Sans aller jusqu’à l’extrémité dramatique qui a endeuillé cette école, il faut reconnaître qu’une part significative des établissements scolaires publics fait régulièrement l’objet d’atteintes à la laïcité. Une enquête de l’Ifop réalisée pour le Comité national d’action laïque[15] a ainsi montré que, si une large majorité des enseignants (62 %) n’avaient jamais constaté dans leur établissement d’atteinte, de la part d’élèves, à la loi du 15 mars 2004 encadrant, en application du principe de laïcité, le port de signes ou de tenues manifestant une appartenance religieuse dans les écoles, collèges et lycées publics, une minorité non négligeable émettait un constat différent. 23 % d’entre eux ont constaté de rares atteintes de ce type et 15 % des atteintes occasionnelles ou régulières. Si l’on extrapole en nombre d’établissements, c’est donc pas moins d’un établissement public sur sept qui est régulièrement ou occasionnellement le théâtre de tels agissements de la part d’élèves. Cette proportion est moins importante, mais s’élève tout de même à 10 % s’agissant des atteintes à la laïcité régulières ou occasionnelles de la part d’enseignants ou de membres du personnel non enseignant. Si l’on revient aux atteintes à la laïcité émanant régulièrement ou occasionnellement des élèves (concernant en moyenne 15 % des établissements scolaires publics), elles sont nettement plus répandues dans les établissements classés en réseaux d’éducation prioritaire (REP) : 34 %, contre 9 % en zone non-REP. 

De la même façon, 12 % des enseignants du public déclarent que, régulièrement ou de temps en temps, des élèves tentent de se soustraire à certains enseignements, cette proportion étant plus élevée en REP (22 %) qu’ailleurs (9 %). Les enseignements d’histoire-géographie et du fait religieux, mais aussi les cours d’éducation physique et sportive, sont les plus concernés. Plus récemment, les cours de musique semblent également poser problème à certains élèves. Dans ce contexte, 37 % des enseignants déclarent s’être déjà autocensurés afin d’éviter de possibles incidents provoqués par certains élèves. Cette proportion s’établit à 53 % parmi les enseignants affectés en REP contre 32 % pour les autres : le différentiel entre les deux types d’établissements est de nouveau nettement marqué. 

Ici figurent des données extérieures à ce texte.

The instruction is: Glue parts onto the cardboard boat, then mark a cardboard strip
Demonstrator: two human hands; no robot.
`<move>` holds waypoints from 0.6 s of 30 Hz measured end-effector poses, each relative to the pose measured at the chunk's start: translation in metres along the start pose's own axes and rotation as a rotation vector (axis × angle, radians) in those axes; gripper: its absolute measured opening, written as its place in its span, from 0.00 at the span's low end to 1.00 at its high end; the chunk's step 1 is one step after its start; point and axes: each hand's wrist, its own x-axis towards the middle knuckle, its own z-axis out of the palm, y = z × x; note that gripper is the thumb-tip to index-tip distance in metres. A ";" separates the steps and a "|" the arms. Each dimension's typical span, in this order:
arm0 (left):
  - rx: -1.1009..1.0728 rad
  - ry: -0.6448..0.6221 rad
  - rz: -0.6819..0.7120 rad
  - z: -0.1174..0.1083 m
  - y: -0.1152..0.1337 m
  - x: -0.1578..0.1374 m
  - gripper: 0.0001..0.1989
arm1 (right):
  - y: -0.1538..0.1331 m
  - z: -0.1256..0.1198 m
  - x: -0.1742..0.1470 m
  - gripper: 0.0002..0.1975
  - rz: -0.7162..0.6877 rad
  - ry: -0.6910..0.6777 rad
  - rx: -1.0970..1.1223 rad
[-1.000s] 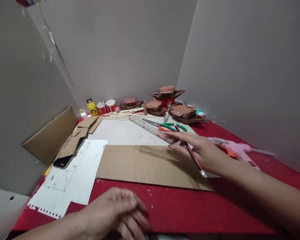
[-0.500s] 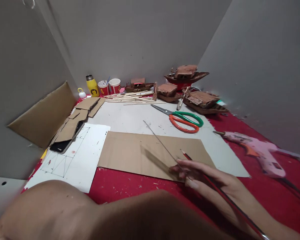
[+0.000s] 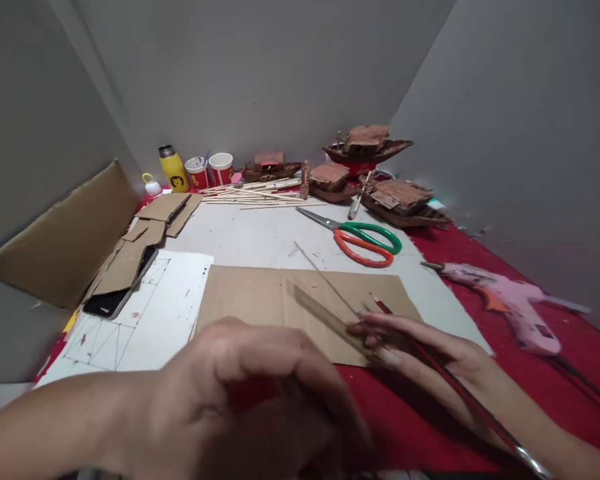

Au total, 59 % des enseignants du public estiment que la laïcité est en danger en France. Et pour ces enseignants inquiets, la principale menace réside, pour 52 % d’entre eux (contre 30 % dans le grand public) dans le fait que les communautés culturelles et religieuses se mélangent de moins en moins en France. Il n’est pas anodin que les enseignants, qui sont aux avant-postes de la République, soient nettement plus sensibles que l’ensemble de la population aux phénomènes de fragmentation et de ségrégation ethnoculturelle actuellement à l’œuvre dans la société française. De la même façon, les gendarmes, autre catégorie de fonctionnaires en contact quotidien avec la réalité du terrain, sont 76 % à estimer que le développement de zones de non-droit dans certains quartiers joue un rôle très important dans les problèmes d’insécurité[16]. La ghettoïsation et la communautarisation de certains territoires sont donc clairement identifiées par les gendarmes comme par les nouveaux hussards noirs comme une menace majeure pour le pacte républicain.